Two lines in the data below mark the range: the one with "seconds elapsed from" and the one with "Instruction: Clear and". Return both, along with every line between them, exactly.

▶ _Dataset excerpt_:
┄┄┄┄┄┄┄┄┄┄

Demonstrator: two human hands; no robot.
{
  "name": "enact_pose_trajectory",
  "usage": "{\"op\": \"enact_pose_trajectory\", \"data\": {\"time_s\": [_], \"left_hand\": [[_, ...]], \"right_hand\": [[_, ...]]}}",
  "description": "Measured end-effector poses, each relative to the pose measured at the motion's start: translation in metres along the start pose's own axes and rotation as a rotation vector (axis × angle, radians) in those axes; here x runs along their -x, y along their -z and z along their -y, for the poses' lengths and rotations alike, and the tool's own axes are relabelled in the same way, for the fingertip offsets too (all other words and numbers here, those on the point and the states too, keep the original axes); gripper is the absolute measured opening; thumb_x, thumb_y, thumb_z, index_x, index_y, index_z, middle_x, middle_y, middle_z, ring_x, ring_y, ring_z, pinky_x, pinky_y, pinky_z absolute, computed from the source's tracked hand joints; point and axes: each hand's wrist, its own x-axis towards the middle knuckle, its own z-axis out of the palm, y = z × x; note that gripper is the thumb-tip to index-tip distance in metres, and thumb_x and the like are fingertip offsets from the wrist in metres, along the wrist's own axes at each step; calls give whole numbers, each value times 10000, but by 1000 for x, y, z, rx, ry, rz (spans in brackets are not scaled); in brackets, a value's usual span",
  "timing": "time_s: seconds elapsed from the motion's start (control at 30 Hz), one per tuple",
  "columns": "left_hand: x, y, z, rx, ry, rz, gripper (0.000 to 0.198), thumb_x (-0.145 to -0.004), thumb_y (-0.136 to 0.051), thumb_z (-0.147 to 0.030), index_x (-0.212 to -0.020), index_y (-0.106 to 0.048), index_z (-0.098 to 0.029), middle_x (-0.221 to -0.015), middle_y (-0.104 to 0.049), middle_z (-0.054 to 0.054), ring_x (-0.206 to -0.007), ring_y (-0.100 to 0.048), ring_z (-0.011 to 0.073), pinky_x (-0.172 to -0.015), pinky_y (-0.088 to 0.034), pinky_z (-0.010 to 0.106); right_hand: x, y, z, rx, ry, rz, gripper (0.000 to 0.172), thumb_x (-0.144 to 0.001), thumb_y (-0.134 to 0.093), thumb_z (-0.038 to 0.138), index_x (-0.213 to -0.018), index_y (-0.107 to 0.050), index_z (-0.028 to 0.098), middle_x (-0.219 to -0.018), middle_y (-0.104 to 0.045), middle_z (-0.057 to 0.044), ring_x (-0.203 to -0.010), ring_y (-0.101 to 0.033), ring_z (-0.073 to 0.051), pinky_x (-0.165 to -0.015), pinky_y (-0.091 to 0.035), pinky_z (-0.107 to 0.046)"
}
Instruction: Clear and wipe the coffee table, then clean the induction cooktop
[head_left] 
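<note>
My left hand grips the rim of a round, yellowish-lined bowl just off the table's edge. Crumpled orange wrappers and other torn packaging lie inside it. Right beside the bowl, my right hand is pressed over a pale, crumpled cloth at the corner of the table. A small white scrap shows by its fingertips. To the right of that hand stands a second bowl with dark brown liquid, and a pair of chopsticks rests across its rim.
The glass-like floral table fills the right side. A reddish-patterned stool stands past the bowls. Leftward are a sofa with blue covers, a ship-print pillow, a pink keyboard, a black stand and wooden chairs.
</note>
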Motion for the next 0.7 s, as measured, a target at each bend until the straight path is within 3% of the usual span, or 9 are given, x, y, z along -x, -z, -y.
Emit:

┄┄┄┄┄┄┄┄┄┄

▶ _Output for this exercise_:
  "timing": "time_s: seconds elapsed from the motion's start (control at 30 Hz), one per tuple",
  "columns": "left_hand: x, y, z, rx, ry, rz, gripper (0.000 to 0.198), thumb_x (-0.145 to -0.004), thumb_y (-0.136 to 0.051), thumb_z (-0.147 to 0.030), index_x (-0.212 to -0.020), index_y (-0.106 to 0.048), index_z (-0.098 to 0.029), middle_x (-0.221 to -0.015), middle_y (-0.104 to 0.049), middle_z (-0.054 to 0.054), ring_x (-0.206 to -0.007), ring_y (-0.100 to 0.048), ring_z (-0.011 to 0.073), pinky_x (-0.172 to -0.015), pinky_y (-0.088 to 0.034), pinky_z (-0.010 to 0.106); right_hand: x, y, z, rx, ry, rz, gripper (0.000 to 0.172), thumb_x (-0.144 to 0.001), thumb_y (-0.134 to 0.093), thumb_z (-0.038 to 0.138), index_x (-0.213 to -0.018), index_y (-0.107 to 0.050), index_z (-0.028 to 0.098), middle_x (-0.219 to -0.018), middle_y (-0.104 to 0.045), middle_z (-0.057 to 0.044), ring_x (-0.203 to -0.010), ring_y (-0.101 to 0.033), ring_z (-0.073 to 0.051), pinky_x (-0.165 to -0.015), pinky_y (-0.091 to 0.035), pinky_z (-0.107 to 0.046)"
}
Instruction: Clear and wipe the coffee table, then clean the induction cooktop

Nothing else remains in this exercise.